▶ _GOAL OF THE EXERCISE_: Extract every line below that contains the word "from".

▶ _RAW DATA_:

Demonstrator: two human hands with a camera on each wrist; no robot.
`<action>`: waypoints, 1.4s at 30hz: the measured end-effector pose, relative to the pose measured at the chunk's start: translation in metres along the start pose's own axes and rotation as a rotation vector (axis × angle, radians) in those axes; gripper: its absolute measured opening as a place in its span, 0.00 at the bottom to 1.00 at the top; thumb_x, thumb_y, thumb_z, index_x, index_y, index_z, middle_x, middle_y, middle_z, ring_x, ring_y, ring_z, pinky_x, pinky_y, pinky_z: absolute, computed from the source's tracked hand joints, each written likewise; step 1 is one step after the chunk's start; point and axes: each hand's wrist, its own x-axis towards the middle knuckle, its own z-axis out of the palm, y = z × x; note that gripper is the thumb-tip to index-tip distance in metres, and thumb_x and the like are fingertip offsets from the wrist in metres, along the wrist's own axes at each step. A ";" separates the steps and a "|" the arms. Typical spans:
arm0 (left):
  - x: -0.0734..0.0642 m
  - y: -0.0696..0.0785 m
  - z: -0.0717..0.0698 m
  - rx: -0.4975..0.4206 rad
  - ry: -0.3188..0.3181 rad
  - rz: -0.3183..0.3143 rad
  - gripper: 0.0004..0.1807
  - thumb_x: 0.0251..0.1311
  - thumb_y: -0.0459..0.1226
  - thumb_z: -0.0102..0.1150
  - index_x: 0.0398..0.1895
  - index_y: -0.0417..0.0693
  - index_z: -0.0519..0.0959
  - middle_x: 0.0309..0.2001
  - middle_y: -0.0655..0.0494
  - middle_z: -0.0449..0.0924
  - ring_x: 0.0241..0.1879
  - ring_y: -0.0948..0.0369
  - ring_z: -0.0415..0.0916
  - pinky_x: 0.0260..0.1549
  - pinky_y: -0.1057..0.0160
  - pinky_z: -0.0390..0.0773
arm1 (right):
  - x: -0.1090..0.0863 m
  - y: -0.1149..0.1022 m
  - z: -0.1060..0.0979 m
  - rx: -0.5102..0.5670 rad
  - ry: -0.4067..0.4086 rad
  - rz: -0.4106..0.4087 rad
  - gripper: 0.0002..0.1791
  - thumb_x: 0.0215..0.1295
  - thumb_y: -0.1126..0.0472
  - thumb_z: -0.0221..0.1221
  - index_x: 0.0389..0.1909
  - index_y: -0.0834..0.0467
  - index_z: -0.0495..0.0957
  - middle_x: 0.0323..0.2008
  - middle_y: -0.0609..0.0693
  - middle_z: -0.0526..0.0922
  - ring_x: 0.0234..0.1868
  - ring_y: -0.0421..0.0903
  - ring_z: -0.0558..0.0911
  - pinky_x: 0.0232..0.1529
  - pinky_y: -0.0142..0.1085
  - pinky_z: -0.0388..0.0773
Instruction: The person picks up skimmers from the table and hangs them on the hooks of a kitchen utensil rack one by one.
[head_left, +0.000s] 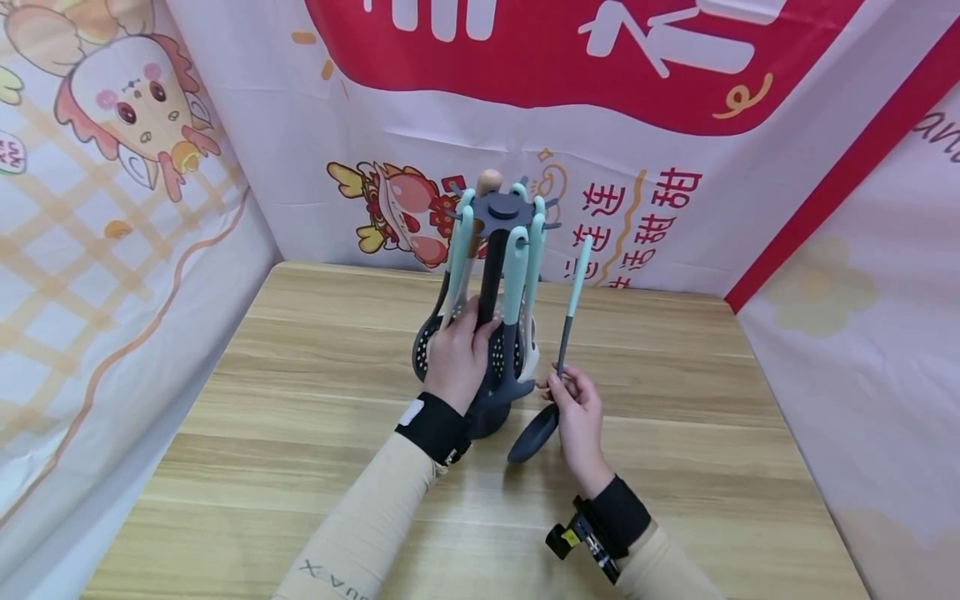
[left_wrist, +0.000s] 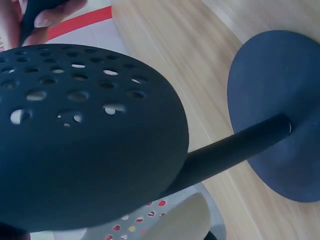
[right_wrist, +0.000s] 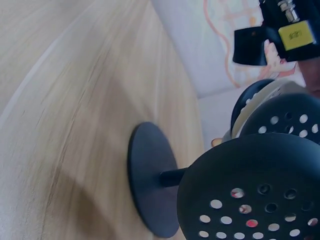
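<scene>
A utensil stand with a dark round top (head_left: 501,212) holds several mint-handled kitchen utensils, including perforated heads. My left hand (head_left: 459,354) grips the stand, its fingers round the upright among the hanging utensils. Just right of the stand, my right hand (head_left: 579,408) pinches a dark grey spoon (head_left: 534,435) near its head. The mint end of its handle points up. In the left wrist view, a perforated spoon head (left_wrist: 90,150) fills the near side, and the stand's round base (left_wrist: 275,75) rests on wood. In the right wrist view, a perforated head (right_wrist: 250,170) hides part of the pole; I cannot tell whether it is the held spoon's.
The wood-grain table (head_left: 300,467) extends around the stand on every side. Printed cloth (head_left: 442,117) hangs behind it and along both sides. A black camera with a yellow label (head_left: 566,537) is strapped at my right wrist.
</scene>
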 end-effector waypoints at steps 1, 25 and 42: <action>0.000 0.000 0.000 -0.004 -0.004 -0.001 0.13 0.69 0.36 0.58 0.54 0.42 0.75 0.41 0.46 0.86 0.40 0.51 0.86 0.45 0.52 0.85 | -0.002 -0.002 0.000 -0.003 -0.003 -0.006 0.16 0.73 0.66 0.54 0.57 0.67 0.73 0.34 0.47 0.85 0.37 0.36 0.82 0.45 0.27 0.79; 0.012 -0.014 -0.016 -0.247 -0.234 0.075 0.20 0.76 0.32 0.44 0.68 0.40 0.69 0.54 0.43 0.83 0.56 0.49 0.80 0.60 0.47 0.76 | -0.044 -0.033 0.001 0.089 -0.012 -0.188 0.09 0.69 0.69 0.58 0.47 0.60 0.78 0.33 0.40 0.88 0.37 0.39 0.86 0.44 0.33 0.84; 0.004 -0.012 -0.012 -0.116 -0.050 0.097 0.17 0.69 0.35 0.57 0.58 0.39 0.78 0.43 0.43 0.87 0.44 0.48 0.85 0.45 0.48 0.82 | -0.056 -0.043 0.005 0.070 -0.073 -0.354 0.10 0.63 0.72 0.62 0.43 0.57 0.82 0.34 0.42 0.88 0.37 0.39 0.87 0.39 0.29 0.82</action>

▶ _RESPONSE_:
`<action>`: waypoints, 1.4s at 30hz: the measured end-effector pose, relative to the pose measured at the chunk's start: translation in metres along the start pose's own axes and rotation as a rotation vector (axis × angle, radians) in those axes; gripper: its absolute measured opening as a place in its span, 0.00 at the bottom to 1.00 at the top; thumb_x, thumb_y, thumb_z, index_x, index_y, index_z, middle_x, middle_y, middle_z, ring_x, ring_y, ring_z, pinky_x, pinky_y, pinky_z: absolute, computed from the source's tracked hand joints, each written likewise; step 1 is one step after the chunk's start; point and axes: each hand's wrist, its own x-axis towards the middle knuckle, its own z-axis out of the palm, y = z × x; note that gripper is the thumb-tip to index-tip distance in metres, and thumb_x and the like are fingertip offsets from the wrist in metres, along the wrist's own axes at each step. A ";" separates the steps and a "|" the arms. Typical spans:
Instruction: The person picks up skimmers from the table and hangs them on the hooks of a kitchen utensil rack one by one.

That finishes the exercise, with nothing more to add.